◆ **Directions**:
Would you retype the whole listing exactly?

Provided data START

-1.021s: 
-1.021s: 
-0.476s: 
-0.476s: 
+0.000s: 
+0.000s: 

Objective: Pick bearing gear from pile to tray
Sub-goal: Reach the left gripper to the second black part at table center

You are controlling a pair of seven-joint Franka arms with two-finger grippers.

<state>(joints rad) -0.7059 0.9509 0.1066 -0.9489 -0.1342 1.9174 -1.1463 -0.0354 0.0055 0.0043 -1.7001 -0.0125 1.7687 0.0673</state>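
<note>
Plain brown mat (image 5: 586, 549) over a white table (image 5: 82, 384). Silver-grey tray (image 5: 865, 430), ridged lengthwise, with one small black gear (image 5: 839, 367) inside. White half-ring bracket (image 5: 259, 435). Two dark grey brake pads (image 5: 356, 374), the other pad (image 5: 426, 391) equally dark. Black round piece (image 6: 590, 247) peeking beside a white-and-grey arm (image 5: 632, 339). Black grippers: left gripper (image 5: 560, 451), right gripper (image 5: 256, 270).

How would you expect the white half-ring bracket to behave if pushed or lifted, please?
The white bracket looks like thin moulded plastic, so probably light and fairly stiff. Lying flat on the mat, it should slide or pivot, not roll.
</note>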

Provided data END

◆ **Response to this task**:
-1.021s: 
-1.021s: 
-0.476s: 
-0.476s: 
+0.000s: 
+0.000s: 

Objective: Pick bearing gear from pile to tray
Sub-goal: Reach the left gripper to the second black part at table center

You are controlling a pair of seven-joint Franka arms with two-finger grippers.

<state>(joints rad) -0.7059 0.9509 0.1066 -0.9489 -0.1342 1.9174 -1.1463 -0.0354 0.0055 0.0043 -1.7001 -0.0125 1.7687 0.0673</state>
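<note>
Plain brown mat (image 5: 586, 549) over a white table (image 5: 82, 384). Silver-grey tray (image 5: 865, 430), ridged lengthwise, with one small black gear (image 5: 839, 367) inside. White half-ring bracket (image 5: 259, 435). Two dark grey brake pads (image 5: 356, 374), the other pad (image 5: 426, 391) equally dark. Black round piece (image 6: 590, 247) peeking beside a white-and-grey arm (image 5: 632, 339). Black grippers: left gripper (image 5: 560, 451), right gripper (image 5: 256, 270).

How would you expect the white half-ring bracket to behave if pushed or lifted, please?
The white bracket looks like thin moulded plastic, so probably light and fairly stiff. Lying flat on the mat, it should slide or pivot, not roll.
</note>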

The output requires no further additions.